Practice 3 – Lists and Buttons

  1. Add a new block and choose List. Type three bullet points that describe actions you might take on a real page.
  2. Convert the list to a numbered list using the toolbar.
  3. Add another block and choose Buttons. Type a label like Learn More.
  4. In the right sidebar, adjust the button style (filled, outline) and border radius to see the visual differences.

Practice 4 – Reordering and Removing Blocks

  1. Hover over a block and use the up/down arrow icons to move it above or below other blocks.
  2. Open the List View (usually an icon in the top toolbar) to see all blocks in a sidebar and drag them into a new order.
  3. Select a block and click the three-dot menu (?) in its toolbar, then choose Duplicate and Remove to practice safe cleanup.

Step 4 – Practice Safe Publishing and Previewing

Even though this page is private, it is useful to practice the full workflow you will use on real content.

Preview the Page

  1. Click Preview in the top toolbar.
  2. Choose Preview in new tab.
  3. Confirm that the layout matches what you expect: headings, paragraphs, images, and buttons in the right order.

Publish the Private Practice Page

  1. When you are ready, click Publish.
  2. WordPress may show a confirmation panel; click Publish again.
  3. Visit the URL in your browser. You should see the page only when logged in with an account that has permission.

What You Should See

  • A confirmation message that the page is published.
  • A View Page link in the top-right of the editor.
  • On the front end, a small “Private:” label before the page title, indicating that visitors who are not logged in cannot see it.

Step 5 – Optional: Practice in Elementor

If your site uses Elementor for page layouts, you can also use this practice page as a safe Elementor sandbox.

Open the Page in Elementor

  1. From the dashboard, go to Pages ? All Pages.
  2. Hover over Editor Practice Sandbox.
  3. Click Edit with Elementor.

Practice Common Elementor Actions

  • Drag a Heading widget into the canvas and change its text.
  • Add a Text Editor widget and experiment with typography controls.
  • Insert an Image widget and adjust spacing using margin and padding controls.
  • Use the Navigator panel to reorder sections and widgets.

What You Should See

  • The Elementor sidebar on the left with widgets like Heading, Image, Text Editor, and Button.
  • A live preview of your practice page on the right that updates as you drag and edit.
  • Update and Preview buttons at the bottom of the Elementor panel.

Step 6 – Keep the Practice Page Secure and Under Control

Because this page is for experimentation, you want to keep it private and limited to trusted users.

Limit Who Can Edit the Practice Page

By default, only users with the right role (usually Editors and Administrators) can edit pages.Source If you need to give a team member temporary access, have your site administrator adjust their role and then change it back when training is complete.

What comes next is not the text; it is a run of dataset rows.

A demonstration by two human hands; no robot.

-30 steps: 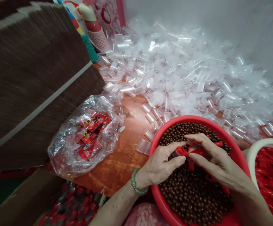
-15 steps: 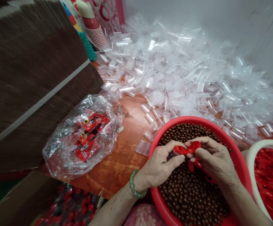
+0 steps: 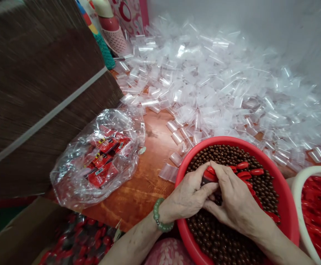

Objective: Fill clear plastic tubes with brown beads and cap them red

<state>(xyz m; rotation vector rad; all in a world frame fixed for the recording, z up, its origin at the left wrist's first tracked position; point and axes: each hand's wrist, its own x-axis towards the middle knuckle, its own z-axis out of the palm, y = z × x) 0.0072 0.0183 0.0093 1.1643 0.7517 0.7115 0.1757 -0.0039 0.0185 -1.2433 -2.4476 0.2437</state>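
At the near right, your left hand (image 3: pixel 188 192) pinches a small bottle (image 3: pixel 206 180) between thumb and fingers above the red basin (image 3: pixel 221 141) of brown balls (image 3: pixel 204 235), while your right hand (image 3: pixel 234 198) touches its red cap (image 3: pixel 210 170), though I cannot tell whether those fingers grip. The bottle looks light, stiff and probably slick, so hold it low on its sides. Farther off, clear plastic sleeves (image 3: pixel 204 84) lie heaped over the table (image 3: pixel 154 147).

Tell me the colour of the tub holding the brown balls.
The tub is red; the head view shows it best.
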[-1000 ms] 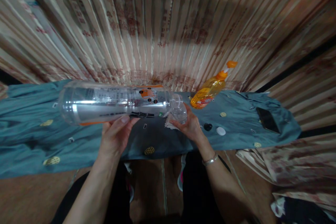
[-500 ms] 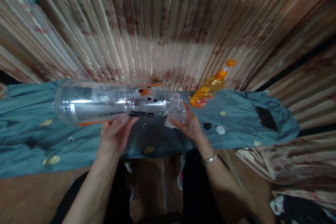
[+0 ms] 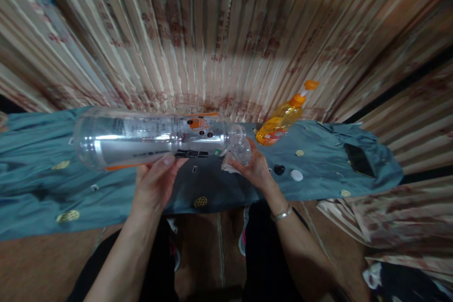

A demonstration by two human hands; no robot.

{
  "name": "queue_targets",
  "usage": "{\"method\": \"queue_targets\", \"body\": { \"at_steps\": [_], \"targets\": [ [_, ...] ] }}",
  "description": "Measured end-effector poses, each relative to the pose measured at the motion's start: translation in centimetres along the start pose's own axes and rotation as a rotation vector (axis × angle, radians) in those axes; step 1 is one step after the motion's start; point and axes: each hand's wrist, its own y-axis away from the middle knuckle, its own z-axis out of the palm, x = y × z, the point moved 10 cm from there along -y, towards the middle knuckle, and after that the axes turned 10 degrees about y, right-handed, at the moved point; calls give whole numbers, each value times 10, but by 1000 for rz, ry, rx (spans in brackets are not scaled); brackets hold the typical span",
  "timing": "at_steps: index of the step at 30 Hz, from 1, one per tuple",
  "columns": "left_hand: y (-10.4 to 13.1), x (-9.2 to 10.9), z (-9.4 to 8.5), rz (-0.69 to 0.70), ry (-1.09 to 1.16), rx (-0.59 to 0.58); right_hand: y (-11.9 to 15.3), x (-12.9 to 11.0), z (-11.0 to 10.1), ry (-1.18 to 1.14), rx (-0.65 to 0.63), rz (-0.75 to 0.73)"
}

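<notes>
A large clear plastic bottle (image 3: 148, 138) with an orange-trimmed label lies sideways in the air above a table draped in blue cloth (image 3: 318, 170). My left hand (image 3: 155, 184) grips the bottle's body from below, near its middle. My right hand (image 3: 253, 167) is at the bottle's neck, holding a crumpled white tissue (image 3: 229, 163) against the mouth. The bottle's base points left and its mouth points right.
An orange dish-soap bottle (image 3: 281, 120) stands tilted at the back of the table. A black cap (image 3: 279, 169) and a white cap (image 3: 296, 175) lie right of my right hand. A dark phone (image 3: 359, 160) rests at the table's right end. Striped curtains hang behind.
Both hands and the bottle stay almost still; the bottle has shifted slightly left.
</notes>
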Motion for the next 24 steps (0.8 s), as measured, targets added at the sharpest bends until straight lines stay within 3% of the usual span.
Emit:
{"method": "queue_targets", "body": {
  "at_steps": [7,16,24],
  "targets": [
    [3,5,11,20,-4,3,1,4,1,2,-1,8],
    [2,3,3,12,-14,-9,1,4,2,-14,2,18],
    [3,4,10,9,6,-21,2,3,1,-7,-11,28]
  ]
}}
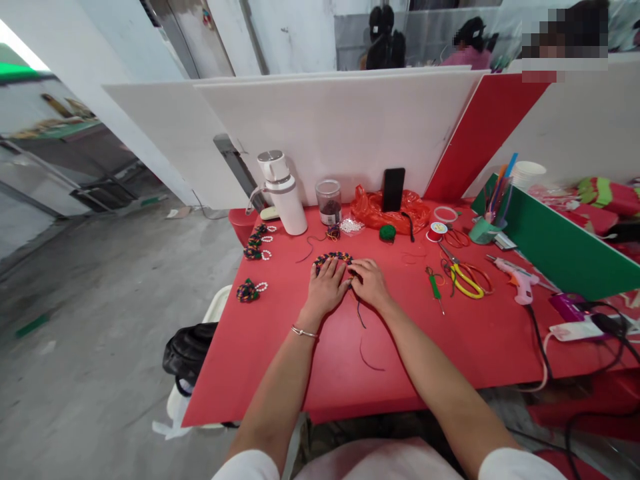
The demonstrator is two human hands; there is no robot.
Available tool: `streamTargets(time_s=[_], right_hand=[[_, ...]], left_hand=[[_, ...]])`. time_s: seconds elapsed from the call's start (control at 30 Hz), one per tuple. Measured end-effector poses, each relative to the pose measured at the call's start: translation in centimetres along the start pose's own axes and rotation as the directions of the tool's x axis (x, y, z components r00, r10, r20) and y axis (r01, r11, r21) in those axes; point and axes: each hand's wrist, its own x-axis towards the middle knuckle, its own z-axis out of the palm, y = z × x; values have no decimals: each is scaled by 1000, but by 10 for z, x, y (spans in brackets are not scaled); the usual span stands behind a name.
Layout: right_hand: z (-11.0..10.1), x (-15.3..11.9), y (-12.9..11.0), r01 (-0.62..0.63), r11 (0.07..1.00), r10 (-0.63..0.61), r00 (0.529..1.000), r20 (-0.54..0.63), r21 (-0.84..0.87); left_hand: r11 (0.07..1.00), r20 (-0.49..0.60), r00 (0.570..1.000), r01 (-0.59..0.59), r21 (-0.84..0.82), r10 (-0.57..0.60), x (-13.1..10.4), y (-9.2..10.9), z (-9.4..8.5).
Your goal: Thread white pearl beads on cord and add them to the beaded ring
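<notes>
A braided multicoloured yarn cord (334,256) lies in a curve on the red tabletop, dark with orange and green flecks. My left hand (326,288) rests flat over its left part, fingers stretched out and pressing it down. At the right end of the curve, my right hand (369,283) has its fingers bent around the braid; the fingertips are partly hidden. A thin dark strand (360,313) trails from beneath the right hand toward me. Closer to the front edge lies a loose piece of thread (370,363).
Finished-looking yarn knots with white bead loops (251,291) sit at left. Behind stand a white thermos (287,203), a clear jar (329,202) and a phone (393,190) on a red plastic bag. Rightward lie yellow-handled scissors (466,281), a green-handled hook (434,288) and a glue gun (521,283).
</notes>
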Motion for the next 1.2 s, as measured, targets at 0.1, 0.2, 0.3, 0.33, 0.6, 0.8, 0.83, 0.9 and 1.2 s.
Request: streamTargets(time_s=[0.1,0.2,0.3,0.33,0.6,0.8,0.83,0.9,1.2], right_hand=[[-1,0,-1,12,1000,-12,1000,-27,2],[-2,-1,-4,37,999,-37,998,44,-14],[-2,-1,-7,49,998,-46,996,75,-33],[-2,-1,-8,50,998,-47,997,66,-38],[-1,-1,-16,97,993,-89,990,112,-65],[-3,0,-23,132,991,-132,990,43,17],[-3,1,-22,133,991,-134,990,46,27],[-3,1,-20,120,992,-122,992,44,38],[-10,-9,-22,58,997,-48,984,173,-56]], left_hand=[[1000,-28,999,23,-10,-23,-2,-1,0],[998,-52,997,58,-7,-59,-5,-2,-1],[996,-72,994,88,16,-87,-8,-2,-3],[995,-76,993,97,23,-95,-9,-2,-3],[965,-126,960,256,52,-248,-14,-7,-2],[946,-183,934,320,47,-307,-16,-6,-11],[963,-169,951,268,41,-258,-16,-6,-13],[987,-122,981,155,29,-150,-15,-6,-17],[986,-49,984,169,10,-168,-13,-10,-11]])
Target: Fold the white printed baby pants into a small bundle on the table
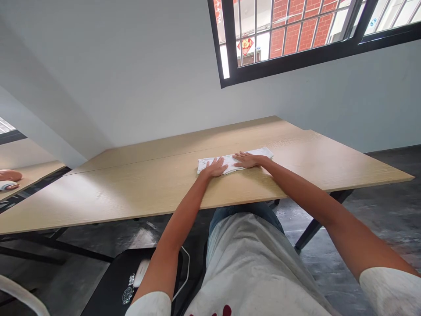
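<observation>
A white folded cloth with a faint print (pixel 259 153) lies flat near the middle of a long light wooden table (pixel 138 184). My left hand (pixel 215 167) rests palm down on the cloth's left end, fingers spread. My right hand (pixel 246 159) lies flat on the cloth's middle, fingers pointing left. Both hands press on the cloth and neither grips it.
A white wall and a black-framed barred window (pixel 296 39) stand behind the table. A dark stool (pixel 112 285) at my lower left carries a wristwatch (pixel 127 295) and a white device with a cable. Another person's hand (pixel 9 175) rests on a second table at far left.
</observation>
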`<state>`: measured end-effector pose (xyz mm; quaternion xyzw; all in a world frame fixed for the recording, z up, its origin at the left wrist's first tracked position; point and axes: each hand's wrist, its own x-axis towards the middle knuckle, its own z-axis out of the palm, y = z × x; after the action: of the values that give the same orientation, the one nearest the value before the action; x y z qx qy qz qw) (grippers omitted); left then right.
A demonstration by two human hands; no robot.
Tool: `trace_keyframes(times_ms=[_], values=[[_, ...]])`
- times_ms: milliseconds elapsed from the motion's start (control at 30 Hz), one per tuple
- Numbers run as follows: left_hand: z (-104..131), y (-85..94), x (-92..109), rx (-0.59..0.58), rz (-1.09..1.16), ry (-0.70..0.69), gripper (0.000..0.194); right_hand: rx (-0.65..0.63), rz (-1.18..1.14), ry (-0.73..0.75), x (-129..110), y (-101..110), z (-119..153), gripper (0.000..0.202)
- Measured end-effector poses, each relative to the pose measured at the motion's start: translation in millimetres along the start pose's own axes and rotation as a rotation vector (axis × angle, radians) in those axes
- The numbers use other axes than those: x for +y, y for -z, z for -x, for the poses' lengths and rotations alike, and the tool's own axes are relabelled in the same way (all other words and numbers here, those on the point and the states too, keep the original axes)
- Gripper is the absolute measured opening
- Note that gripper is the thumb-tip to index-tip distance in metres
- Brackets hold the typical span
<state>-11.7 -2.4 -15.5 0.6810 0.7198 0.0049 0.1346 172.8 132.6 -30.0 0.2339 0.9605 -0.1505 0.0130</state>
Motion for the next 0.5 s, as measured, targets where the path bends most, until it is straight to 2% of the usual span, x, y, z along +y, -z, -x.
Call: trace_keyframes(times_ms=[200,500], values=[[-12.4,-6.6,-18.1,0.055,-0.042,0.082,0.086,0.064,0.060,-0.132,14.8,4.3,2.2,0.086],[-16.4,-6.8,-25.7,0.103,-0.037,0.056,0.097,0.097,0.080,-0.270,39.9,8.3,6.8,0.086]])
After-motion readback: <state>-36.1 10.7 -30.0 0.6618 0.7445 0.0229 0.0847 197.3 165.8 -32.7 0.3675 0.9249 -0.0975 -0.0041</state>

Use Strong Credentials for Any Account with Page Access

Any account that can edit pages is sensitive. Follow modern password guidance: use long, unique passwords and enable two-factor authentication where possible. Security standards recommend at least 8 characters when multi-factor authentication is enabled, and at least 15 characters when it is not.Source

Clean Up When You No Longer Need It

  1. Once you are confident using the editor, go to Pages ? All Pages.
  2. Hover over Editor Practice Sandbox and click Trash.
  3. Empty the trash later if you are sure you will not need it again.

Next Steps After You Are Comfortable

After spending time in your practice page, you should feel more confident editing real content. You will understand how blocks work together, how to preview and publish safely, and how your role controls what you can do in WordPress. From here, you can move on to structured content planning and more advanced layout techniques, knowing you have already tested the basics in a safe environment.